■ WORK ITEM: Transcribe the data in full and exactly, omitting any pictures.

■ PROVIDED MATERIAL:
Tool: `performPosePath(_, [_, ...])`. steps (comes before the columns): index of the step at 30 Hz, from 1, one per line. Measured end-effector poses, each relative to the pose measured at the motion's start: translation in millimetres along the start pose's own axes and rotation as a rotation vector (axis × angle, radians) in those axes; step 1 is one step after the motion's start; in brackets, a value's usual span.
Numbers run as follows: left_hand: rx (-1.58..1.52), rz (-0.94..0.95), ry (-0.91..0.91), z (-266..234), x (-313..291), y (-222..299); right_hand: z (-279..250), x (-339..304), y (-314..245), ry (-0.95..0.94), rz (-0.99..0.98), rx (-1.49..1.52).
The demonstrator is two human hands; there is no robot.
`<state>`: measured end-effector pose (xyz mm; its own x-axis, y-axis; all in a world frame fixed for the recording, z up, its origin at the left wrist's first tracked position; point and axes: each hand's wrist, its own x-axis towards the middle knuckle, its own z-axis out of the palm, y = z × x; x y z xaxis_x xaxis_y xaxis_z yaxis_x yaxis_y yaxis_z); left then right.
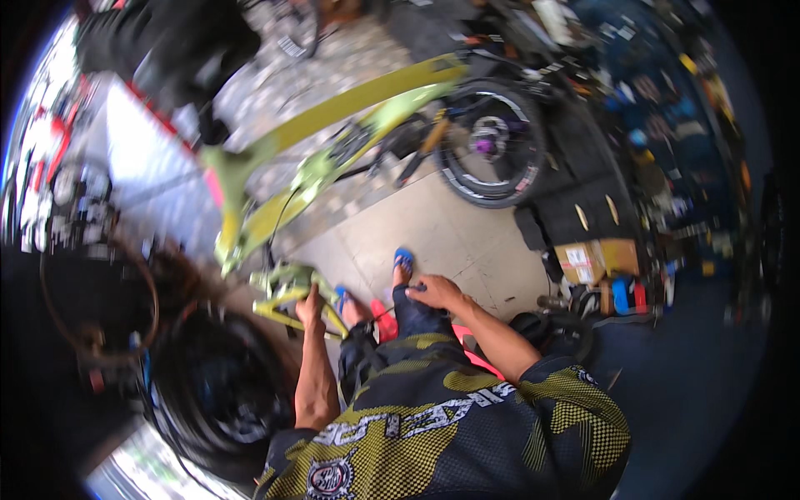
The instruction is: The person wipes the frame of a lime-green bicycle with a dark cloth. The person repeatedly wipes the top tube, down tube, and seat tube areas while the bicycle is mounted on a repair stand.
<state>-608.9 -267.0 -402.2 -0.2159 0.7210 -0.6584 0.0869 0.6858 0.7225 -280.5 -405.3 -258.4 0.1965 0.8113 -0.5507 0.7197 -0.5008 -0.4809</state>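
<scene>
A yellow-green bicycle frame stretches across the upper middle, its front wheel at the right end. Nearer my body is a yellow-green forked frame part; whether it joins the main frame I cannot tell. My left hand is closed on this part's near side. In front of my right knee, my right hand has its fingers pinched together round something small and dark, too blurred to name. A thin dark line, perhaps a cable, shows between my hands.
A large blurred black shape looms above the frame at upper left. Black tyres lie at lower left. An open cardboard box and crowded tools and parts stand at right. My feet in blue sandals rest on the tiled floor.
</scene>
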Motion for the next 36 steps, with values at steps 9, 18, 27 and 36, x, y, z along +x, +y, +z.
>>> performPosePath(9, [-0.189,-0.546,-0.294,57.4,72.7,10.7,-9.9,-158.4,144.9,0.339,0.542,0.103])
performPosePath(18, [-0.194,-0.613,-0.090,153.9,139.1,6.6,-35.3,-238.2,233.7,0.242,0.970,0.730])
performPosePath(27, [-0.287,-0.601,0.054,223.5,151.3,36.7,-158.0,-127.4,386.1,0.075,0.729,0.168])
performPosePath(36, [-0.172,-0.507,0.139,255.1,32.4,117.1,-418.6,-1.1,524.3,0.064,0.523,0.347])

■ REPLY:
Tool: `performPosePath(_, [_, ...])`. steps (comes before the columns): index of the step at 30 Hz, from 1, one per line. Measured end-effector poses, each relative to the pose measured at the motion's start: translation in millimetres along the start pose's own axes and rotation as a rotation vector (axis × angle, radians) in those axes; step 1 is one step after the motion's start; in brackets, a value's usual span.
Numbers run as follows: left_hand: rx (-1.58..1.52), rz (-0.94..0.95), ry (-0.91..0.91), z (-266..234), x (-313..291), y (-222..299); right_hand: z (-279..250), x (-339..304), y (-314..245), ry (-0.95..0.94), rz (-0.99..0.98), rx (-1.49..1.52).
The demonstrator is two human hands; there is no robot.
`<state>`: measured end-effector pose (xyz mm; its own x-axis, y-axis; all in a world frame fixed for the recording, z up, its origin at the left wrist's first tracked position; point and axes: each hand's wrist, its own x-axis towards the middle knuckle, its own z-axis out of the palm, y = z × x; x y z xaxis_x xaxis_y xaxis_z yaxis_x yaxis_y yaxis_z); left then right.
The instruction is: The person wipes the frame of a lime-green bicycle with a dark cloth. The person repeatedly wipes the top tube, down tube, and seat tube areas while the bicycle is mounted on a repair stand.
<state>-608.9 -267.0 -402.2 -0.2159 0.7210 -0.6584 0.0869 0.6858 0.7225 -280.5 -405.3 -258.4 0.1965 0.8113 -0.5507 0.7197 -0.5008 -0.4809</state>
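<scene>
A yellow-green bicycle frame stretches across the upper middle, its front wheel at the right end. Nearer my body is a yellow-green forked frame part; whether it joins the main frame I cannot tell. My left hand is closed on this part's near side. In front of my right knee, my right hand has its fingers pinched together round something small and dark, too blurred to name. A thin dark line, perhaps a cable, shows between my hands.
A large blurred black shape looms above the frame at upper left. Black tyres lie at lower left. An open cardboard box and crowded tools and parts stand at right. My feet in blue sandals rest on the tiled floor.
</scene>
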Motion for the next 36 steps, with values at steps 9, 18, 27 and 36, x, y, z along +x, +y, +z.
>>> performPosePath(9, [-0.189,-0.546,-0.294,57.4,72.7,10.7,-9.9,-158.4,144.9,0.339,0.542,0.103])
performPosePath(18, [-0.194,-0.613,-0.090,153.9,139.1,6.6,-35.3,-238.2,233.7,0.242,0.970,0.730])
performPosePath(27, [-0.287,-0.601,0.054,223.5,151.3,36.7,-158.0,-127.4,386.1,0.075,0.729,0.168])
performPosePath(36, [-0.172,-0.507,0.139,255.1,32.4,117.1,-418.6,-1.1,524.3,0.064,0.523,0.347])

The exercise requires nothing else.